I was lucky to have recognized from a young age that I have come close to what refined humanity looks like in my engagement with ordinary people and especially in my travels around the world. I don’t have a single role model I can call upon, but I can list several precious moments with individuals in my life or those I met in my life’s journey so far. This is why I remain awakened to what every moment can bring in my interaction with any living creature, not just humans. Other human beings have shown me through their life choices what is possible. While I wouldn’t necessarily seek to emulate them, I have come to appreciate the richness and significance of character as a key characteristic of those who make a difference in other’s lives. I have come to appreciate this even more in my role as mother to two boys who remain my biggest educators! And it would be an omission for me not to mention how much I value my ecological entanglement and hence, my relationship with the natural world and its influence on my life. I love trees. I adore the sea and its mystical world. And then there is Dexter, my 11-year-old Maltese who, despite being a rescue dog, was welcomed into our family life three years ago. Dexter has rescued me more times than I care to admit, every time he takes me out for long walks – especially during the recent lockdowns. 

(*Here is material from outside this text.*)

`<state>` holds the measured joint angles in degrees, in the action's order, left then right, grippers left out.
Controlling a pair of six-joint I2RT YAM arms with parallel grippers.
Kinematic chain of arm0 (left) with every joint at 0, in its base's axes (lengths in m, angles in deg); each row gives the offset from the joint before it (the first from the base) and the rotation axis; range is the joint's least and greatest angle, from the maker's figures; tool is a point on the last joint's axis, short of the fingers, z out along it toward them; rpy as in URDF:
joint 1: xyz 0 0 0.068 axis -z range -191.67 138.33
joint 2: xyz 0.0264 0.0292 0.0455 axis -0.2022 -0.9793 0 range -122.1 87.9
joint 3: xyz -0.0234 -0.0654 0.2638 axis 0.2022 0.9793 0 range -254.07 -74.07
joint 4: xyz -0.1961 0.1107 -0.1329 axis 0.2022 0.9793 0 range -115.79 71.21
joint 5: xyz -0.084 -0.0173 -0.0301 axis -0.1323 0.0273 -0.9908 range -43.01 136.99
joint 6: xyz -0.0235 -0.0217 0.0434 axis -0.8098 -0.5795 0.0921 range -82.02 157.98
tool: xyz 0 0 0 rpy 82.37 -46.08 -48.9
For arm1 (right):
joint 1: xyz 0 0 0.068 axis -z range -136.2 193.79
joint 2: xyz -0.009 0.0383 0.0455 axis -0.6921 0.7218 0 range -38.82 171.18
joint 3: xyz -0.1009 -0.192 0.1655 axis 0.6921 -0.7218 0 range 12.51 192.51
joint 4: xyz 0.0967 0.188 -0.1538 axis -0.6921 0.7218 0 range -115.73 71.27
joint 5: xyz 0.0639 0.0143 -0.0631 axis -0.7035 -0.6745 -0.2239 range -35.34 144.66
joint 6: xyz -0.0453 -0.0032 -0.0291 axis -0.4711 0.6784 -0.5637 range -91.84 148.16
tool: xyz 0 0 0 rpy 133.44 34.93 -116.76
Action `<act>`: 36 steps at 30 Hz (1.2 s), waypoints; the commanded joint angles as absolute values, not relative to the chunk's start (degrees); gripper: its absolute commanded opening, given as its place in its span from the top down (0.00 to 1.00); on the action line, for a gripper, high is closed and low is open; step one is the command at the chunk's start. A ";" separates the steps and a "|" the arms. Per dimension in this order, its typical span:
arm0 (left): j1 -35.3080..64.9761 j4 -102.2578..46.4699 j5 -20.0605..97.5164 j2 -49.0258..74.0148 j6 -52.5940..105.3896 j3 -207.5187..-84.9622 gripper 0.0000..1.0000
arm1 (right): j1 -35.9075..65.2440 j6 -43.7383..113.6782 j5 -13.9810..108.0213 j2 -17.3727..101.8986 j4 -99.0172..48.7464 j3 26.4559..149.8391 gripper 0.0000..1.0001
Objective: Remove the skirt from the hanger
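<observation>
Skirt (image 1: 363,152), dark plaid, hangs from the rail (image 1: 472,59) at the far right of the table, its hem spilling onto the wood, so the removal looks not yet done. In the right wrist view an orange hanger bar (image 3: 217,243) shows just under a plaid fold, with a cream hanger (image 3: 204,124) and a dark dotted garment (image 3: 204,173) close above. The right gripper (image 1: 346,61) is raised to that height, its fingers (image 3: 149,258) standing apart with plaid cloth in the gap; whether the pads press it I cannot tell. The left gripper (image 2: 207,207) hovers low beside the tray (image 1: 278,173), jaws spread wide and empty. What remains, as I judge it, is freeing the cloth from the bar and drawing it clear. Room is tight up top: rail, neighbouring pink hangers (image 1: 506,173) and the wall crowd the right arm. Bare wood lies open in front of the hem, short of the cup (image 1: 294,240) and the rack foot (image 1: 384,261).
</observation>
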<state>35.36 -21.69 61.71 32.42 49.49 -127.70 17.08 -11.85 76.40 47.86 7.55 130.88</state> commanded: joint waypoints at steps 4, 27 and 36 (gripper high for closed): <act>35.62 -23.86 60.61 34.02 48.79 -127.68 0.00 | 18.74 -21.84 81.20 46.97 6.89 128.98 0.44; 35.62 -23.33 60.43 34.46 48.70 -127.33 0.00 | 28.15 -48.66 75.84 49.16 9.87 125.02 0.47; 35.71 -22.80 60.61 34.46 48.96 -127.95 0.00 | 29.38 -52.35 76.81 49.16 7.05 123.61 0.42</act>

What led you to your career?

My hunger for learning! I am a learning scholar because I am consciously a lifelong learner by choice. I am happiest when I learn. In that learning there is as much pain as there is joy and fun. This commitment to learning is what has placed the unknown as the underlying essence of what being a scholar means to me. It is also why I do research and feel the need to share the knowledge through my teaching engagements or develop new knowledge through a range of activities that bring people together to explore. I’m speaking as someone who loves connecting people and transcending boundaries. 

What do you like to do when you’re not working?

My ultimate relaxation is Latin dancing or going for long walks in nature. 

What might someone be surprised to know about you?

I understood how to embed abduction in my research practice when I studied and became a certified coach. I appreciate the way coaching practice fosters what I have come to recognize as another intelligence, which I call CORE Intelligence, or CQ. CORE stands for Centredness, Oneness, Reflex, and Energy. I feel there is a lot that can be done to extend IQ and EQ in advancing human flourishing. And while it will take time to embed CQ in the curriculum, I hope that we find ways of cultivating alongside sensibility and sensitivity, sentience, which is the capacity to feel our way into situations and interactions with each other, especially if we truly trust the process. 

What is the most played song on your playlist as of now?

One Moment in Time by Whitney Houston and Uprising by Muse. My music taste is eclectic and I can shift from rock to classical genres or to international music, or to just attending to nature’s sounds in the flick of a finger. After all, music runs through our body, if we care to listen.

What book would you recommend to others? On the personal side?

Life of Pi by Yann Martel and any of Thich Nhat Hanh’s books, e.g. How to Love and How to See, are enriching in different ways. 

On the business side?

Francis Fukuyama’s books, The End of History and the Last Man and Identity, both offer valuable insights about the system that we have constructed and the role of human dignity that we must learn to preserve. We have not captured this idea in mainstream business books, which for me begs the question: What is the business of business?